Caught in the undertow of the reality TV loop that is campaign 2016, America’s voters discovered this week we must now hold one more truth to be self-evident:
If Bill Clinton didn’t exist, Donald Trump would have had to invent him.
We watched for days (see also: daze) the stunning spectacle of the Republican presidential nominee digging himself deeper into an apparently bottomless hole of contemptible conduct toward women — this time featuring his fixation for publicly scorning and bullying women he thinks weigh too much. He had begun his compulsive digging during the presidential debate, when Democratic presidential nominee Hillary Clinton baited him by recalling his crude weight-gain insults of a former Miss Universe. Trump only wanted to know how Hillary found out about it. Then, for days, he kept repeating his insults. Maybe he felt it was better than his other big bad news: how Trump, who is the only major party candidate in the modern era not to make public his tax returns, apparently used legal loopholes to avoid paying any income taxes for years.
But on Monday, Trump was rescued from the unrelenting glare of the media spotlight. Most bizarrely, his rescuer was none other than his opponent’s famous husband.
Bill Clinton rescued Trump from the spotlight by jumping into it himself. Then he uttered one of the most politically wacko sound bites you ever heard. At a rally in Flint, Mich., the city plagued by a toxic water crisis, Clinton seemed to trash President Barack Obama’s proudest legacy trophy: the Affordable Care Act, which voters know better as Obamacare.
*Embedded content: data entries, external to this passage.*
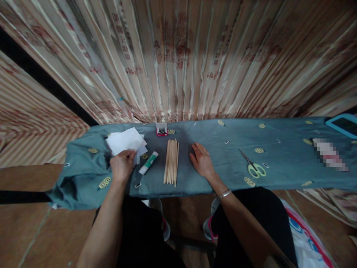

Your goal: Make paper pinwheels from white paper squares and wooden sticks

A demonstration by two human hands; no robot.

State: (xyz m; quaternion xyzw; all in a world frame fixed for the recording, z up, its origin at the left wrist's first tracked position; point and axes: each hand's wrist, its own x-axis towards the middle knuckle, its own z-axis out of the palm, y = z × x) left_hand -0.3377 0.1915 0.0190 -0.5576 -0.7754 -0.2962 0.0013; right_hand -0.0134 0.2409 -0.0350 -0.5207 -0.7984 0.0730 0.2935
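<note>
My left hand [122, 166] is closed in a pinch at the lower edge of a small pile of white paper sheets [125, 141]. A green and white glue stick [148, 163] lies slanted just to the right of that hand. Several thin wooden sticks [171, 162] are lined up side by side in the middle of the cloth. To their right my right hand [202, 160] rests palm down on the cloth, fingers stretched out and holding nothing. Behind the sticks is a small open red box [161, 130] with dark little pieces inside.
Scissors with light green handles [256, 169] lie to the right. A blurred-out flat item [330, 155] and a blue-framed device [344, 124] are at the far right. Grey-green patterned cloth [212, 130] covers the narrow surface. A patterned curtain [178, 67] hangs right behind it.
</note>
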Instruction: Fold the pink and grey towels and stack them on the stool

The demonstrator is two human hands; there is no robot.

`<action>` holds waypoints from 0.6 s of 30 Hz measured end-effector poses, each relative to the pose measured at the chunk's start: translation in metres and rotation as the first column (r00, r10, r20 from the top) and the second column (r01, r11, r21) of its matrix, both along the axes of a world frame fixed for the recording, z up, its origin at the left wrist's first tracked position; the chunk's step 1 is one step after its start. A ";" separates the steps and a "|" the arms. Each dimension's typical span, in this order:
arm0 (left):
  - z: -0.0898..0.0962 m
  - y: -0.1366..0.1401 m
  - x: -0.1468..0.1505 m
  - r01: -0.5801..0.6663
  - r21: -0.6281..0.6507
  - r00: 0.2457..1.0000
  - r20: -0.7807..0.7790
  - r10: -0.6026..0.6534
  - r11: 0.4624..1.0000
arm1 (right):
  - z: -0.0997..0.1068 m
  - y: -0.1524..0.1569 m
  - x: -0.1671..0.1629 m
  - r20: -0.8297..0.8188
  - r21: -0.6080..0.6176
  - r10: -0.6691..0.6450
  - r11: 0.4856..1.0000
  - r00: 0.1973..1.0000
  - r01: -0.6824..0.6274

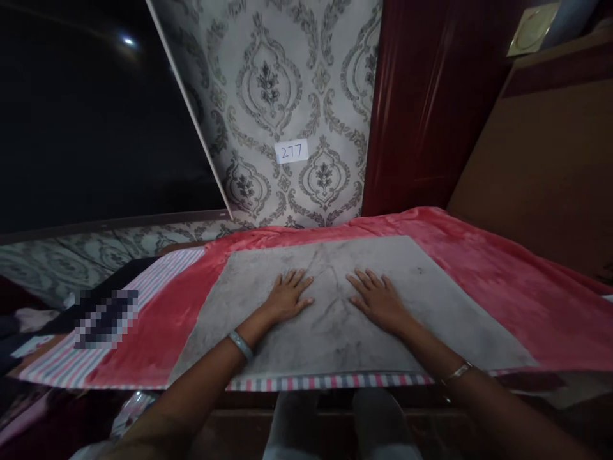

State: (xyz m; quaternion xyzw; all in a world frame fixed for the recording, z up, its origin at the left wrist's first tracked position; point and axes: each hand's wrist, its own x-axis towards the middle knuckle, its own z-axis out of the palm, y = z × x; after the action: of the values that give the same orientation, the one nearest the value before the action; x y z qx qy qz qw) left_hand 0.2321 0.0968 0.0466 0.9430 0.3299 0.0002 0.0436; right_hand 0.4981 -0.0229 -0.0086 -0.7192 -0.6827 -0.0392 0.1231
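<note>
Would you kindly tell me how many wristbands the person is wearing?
2: a pale band on the left wrist, a thin metallic bracelet on the right. Both hands lie flat on the grey towel.

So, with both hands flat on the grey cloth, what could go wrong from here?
1. The grey cloth lies on a plush red blanket; pressing with the left hand and right hand may slide it and bring back creases.
2. Its near edge reaches the striped sheet at the surface's edge, so it might slip off.

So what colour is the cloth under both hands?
Grey; the cloth lies on a red blanket, seen in the head view.
</note>
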 end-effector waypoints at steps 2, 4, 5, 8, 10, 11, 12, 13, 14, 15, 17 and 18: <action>0.004 0.023 0.007 0.031 -0.037 0.999 -0.018 -0.032 0.999 | -0.002 0.001 0.001 -0.008 0.017 -0.004 1.000 1.000 0.004; 0.006 0.047 0.015 0.037 -0.059 0.999 -0.028 -0.039 0.998 | -0.004 0.001 0.002 -0.009 0.022 -0.002 1.000 1.000 0.002; 0.006 0.058 0.018 0.031 -0.060 0.999 -0.031 -0.033 0.998 | -0.004 0.001 0.002 -0.008 0.022 0.003 1.000 1.000 -0.003; 0.006 0.088 0.025 -0.018 -0.047 0.999 -0.039 0.017 0.999 | -0.007 0.001 0.004 0.002 0.019 0.011 1.000 1.000 -0.011; 0.005 0.105 0.026 -0.054 -0.040 0.998 -0.042 0.052 0.998 | -0.009 0.002 0.005 0.008 0.029 0.011 1.000 1.000 -0.012; 0.004 0.112 0.026 -0.064 -0.035 0.997 -0.042 0.063 0.997 | -0.010 0.002 0.005 0.009 0.036 0.011 0.999 1.000 -0.012; 0.004 0.119 0.025 -0.069 -0.027 0.997 -0.038 0.068 0.997 | -0.011 0.002 0.006 0.011 0.041 0.013 0.999 1.000 -0.014; 0.003 0.126 0.024 -0.069 -0.018 0.997 -0.033 0.068 0.997 | -0.012 0.002 0.006 0.013 0.045 0.016 0.999 1.000 -0.017; 0.002 0.132 0.024 -0.069 -0.010 0.997 -0.027 0.069 0.998 | -0.013 0.001 0.007 0.015 0.051 0.018 0.999 1.000 -0.019; 0.002 0.138 0.023 -0.073 -0.004 0.997 -0.021 0.073 0.997 | -0.014 0.001 0.008 0.017 0.057 0.019 0.998 1.000 -0.020; 0.001 0.150 0.022 -0.085 -0.002 0.996 -0.012 0.085 0.996 | -0.015 0.000 0.009 0.020 0.069 0.021 0.997 1.000 -0.022; 0.000 0.156 0.022 -0.092 -0.003 0.996 -0.009 0.092 0.996 | -0.015 0.000 0.009 0.018 0.073 0.024 0.997 1.000 -0.025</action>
State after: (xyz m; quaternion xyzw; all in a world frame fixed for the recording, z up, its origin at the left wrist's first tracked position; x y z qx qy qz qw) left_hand 0.2539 0.2523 0.0470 0.9266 0.3734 -0.0024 0.0437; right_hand 0.5072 -0.0228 -0.0235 -0.7055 -0.6905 -0.0690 0.1438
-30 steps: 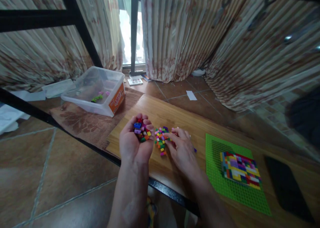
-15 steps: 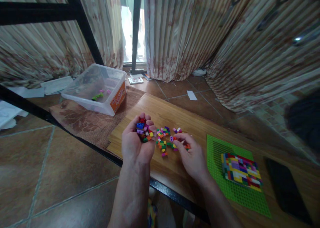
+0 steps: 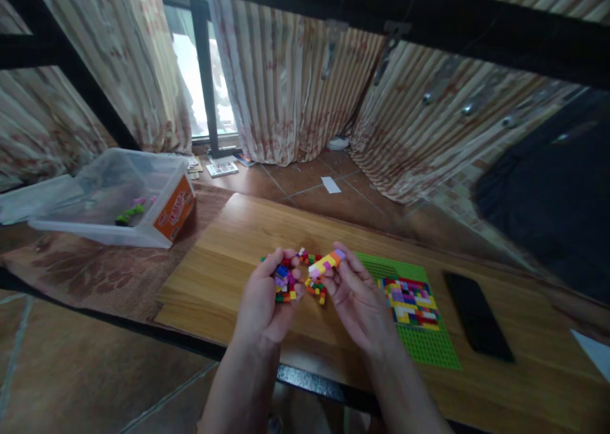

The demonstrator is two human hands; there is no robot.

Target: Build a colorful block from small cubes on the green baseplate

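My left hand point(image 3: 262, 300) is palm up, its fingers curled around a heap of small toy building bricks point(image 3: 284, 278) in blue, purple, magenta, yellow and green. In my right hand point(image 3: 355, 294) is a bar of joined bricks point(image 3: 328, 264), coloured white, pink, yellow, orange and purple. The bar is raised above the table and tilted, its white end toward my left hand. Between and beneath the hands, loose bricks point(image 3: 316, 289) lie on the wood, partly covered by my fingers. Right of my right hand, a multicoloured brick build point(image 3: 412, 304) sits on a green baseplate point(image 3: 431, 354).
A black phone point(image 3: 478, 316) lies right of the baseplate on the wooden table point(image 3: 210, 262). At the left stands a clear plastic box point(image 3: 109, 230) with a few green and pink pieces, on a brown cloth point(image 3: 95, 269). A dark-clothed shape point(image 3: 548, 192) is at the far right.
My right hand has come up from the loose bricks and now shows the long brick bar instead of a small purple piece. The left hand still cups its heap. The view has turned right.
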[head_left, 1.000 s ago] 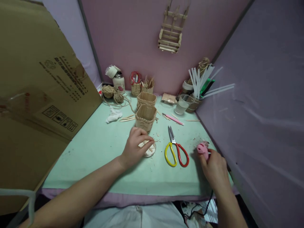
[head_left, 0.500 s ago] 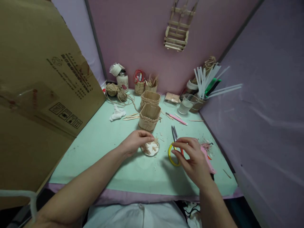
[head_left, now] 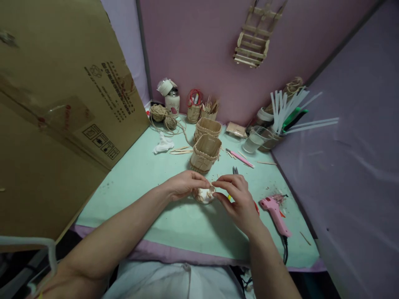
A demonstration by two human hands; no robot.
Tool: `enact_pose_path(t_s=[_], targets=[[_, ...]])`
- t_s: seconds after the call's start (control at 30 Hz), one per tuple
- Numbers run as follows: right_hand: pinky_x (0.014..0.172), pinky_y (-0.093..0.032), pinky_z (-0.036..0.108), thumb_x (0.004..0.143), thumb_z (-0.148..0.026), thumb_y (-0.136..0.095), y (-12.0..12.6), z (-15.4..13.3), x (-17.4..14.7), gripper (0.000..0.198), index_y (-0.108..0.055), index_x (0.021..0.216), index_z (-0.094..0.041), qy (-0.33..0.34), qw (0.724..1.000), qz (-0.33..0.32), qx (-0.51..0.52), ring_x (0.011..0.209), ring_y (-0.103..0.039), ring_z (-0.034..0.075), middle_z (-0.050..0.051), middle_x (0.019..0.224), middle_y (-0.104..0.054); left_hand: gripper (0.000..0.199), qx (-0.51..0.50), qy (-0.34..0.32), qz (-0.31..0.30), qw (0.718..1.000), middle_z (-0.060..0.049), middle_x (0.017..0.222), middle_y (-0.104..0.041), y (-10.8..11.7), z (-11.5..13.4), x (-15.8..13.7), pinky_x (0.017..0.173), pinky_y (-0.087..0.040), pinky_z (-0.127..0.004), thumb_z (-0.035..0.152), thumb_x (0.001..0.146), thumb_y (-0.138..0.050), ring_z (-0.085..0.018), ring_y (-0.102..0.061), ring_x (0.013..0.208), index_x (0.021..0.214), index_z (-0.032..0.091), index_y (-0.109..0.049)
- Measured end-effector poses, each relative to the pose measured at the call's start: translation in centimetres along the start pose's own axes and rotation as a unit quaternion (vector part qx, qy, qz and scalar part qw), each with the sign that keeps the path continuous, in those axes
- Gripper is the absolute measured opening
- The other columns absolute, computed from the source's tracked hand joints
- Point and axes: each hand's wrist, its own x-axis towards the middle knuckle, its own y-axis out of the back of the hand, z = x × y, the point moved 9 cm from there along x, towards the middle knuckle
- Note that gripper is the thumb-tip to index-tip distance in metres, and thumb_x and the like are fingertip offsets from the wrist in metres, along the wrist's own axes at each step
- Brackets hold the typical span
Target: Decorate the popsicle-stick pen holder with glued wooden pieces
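My left hand (head_left: 185, 185) and my right hand (head_left: 235, 197) meet fingertip to fingertip over a small round white dish (head_left: 204, 196) of cut wooden stick pieces. Both pinch a small stick piece (head_left: 212, 184) just above the dish. A basket of popsicle sticks (head_left: 205, 153) stands right behind the hands, with a second one (head_left: 207, 126) further back. The scissors (head_left: 234, 170) lie mostly hidden under my right hand. A pink glue gun (head_left: 274, 209) lies on the mat to the right of that hand.
A large cardboard sheet (head_left: 52, 108) leans along the left side. Twine balls (head_left: 162, 116), a white jar (head_left: 172, 101), cups of sticks (head_left: 199, 110), a clear cup (head_left: 254, 139) and a holder of white straws (head_left: 280, 116) line the back. Loose sticks (head_left: 181, 150) and a pink tool (head_left: 241, 158) lie on the green mat (head_left: 140, 182).
My right hand let go of the pink glue gun, crossed over the scissors to the left and joined my left hand at the dish. The view shifted left.
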Motion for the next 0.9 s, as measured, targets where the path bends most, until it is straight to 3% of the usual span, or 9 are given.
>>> enact_pose_path(t_s=[0.4, 0.63, 0.9], targets=[[0.084, -0.04, 0.041, 0.09, -0.022, -0.059, -1.1, 0.2, -0.1, 0.019, -0.061, 0.109, -0.023, -0.005, 1.0, 0.003, -0.013, 0.098, -0.051, 0.023, 0.007, 0.102, -0.062, 0.029, 0.04, -0.01, 0.034, 0.999, -0.002, 0.062, -0.064, 0.6, -0.2, 0.3, 0.058, -0.038, -0.025, 0.037, 0.061, -0.079, -0.011, -0.054, 0.056, 0.072, 0.011, -0.071], [0.082, -0.04, 0.041, 0.09, -0.022, -0.058, -1.4, 0.5, -0.2, 0.017, -0.062, 0.107, -0.022, -0.016, 0.999, 0.014, -0.024, 0.096, -0.052, 0.023, 0.007, 0.1, -0.064, 0.028, 0.075, -0.043, 0.073, 0.994, -0.006, 0.071, -0.068, 0.8, 1.0, -0.2, 0.064, -0.04, -0.026, 0.037, 0.062, -0.079, -0.012, -0.056, 0.064, 0.071, 0.011, -0.072], [0.082, -0.041, 0.042, 0.088, -0.02, -0.06, -1.2, 0.8, -0.1, 0.015, -0.063, 0.103, -0.023, -0.029, 0.998, 0.041, -0.028, 0.094, -0.053, 0.023, 0.006, 0.098, -0.064, 0.032, 0.043, -0.039, 0.051, 0.997, -0.01, 0.083, -0.072, 0.9, 0.4, 0.3, 0.071, -0.044, -0.028, 0.036, 0.068, -0.074, -0.017, -0.061, 0.073, 0.088, 0.01, -0.075]])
“So you’ve got this crazy system where all of a sudden 25 million more people have health care, and then the people who are out there busting it, sometimes 60 hours a week, wind up with their premiums doubled and their coverage cut in half,” Bill Clinton said. “It’s the craziest thing in the world.”
No Republican in campaign 2016 ever sounded more convincing in attacking Obamacare, or in voting dozens of times to repeal it without ever trying to fix it.
Bill Clinton stuck it to Obamacare just a day before first lady Michelle Obama was at North Carolina State University, vigorously urging millennials to end their antipathy toward Hillary and elect her — because she is their only real hope for the future.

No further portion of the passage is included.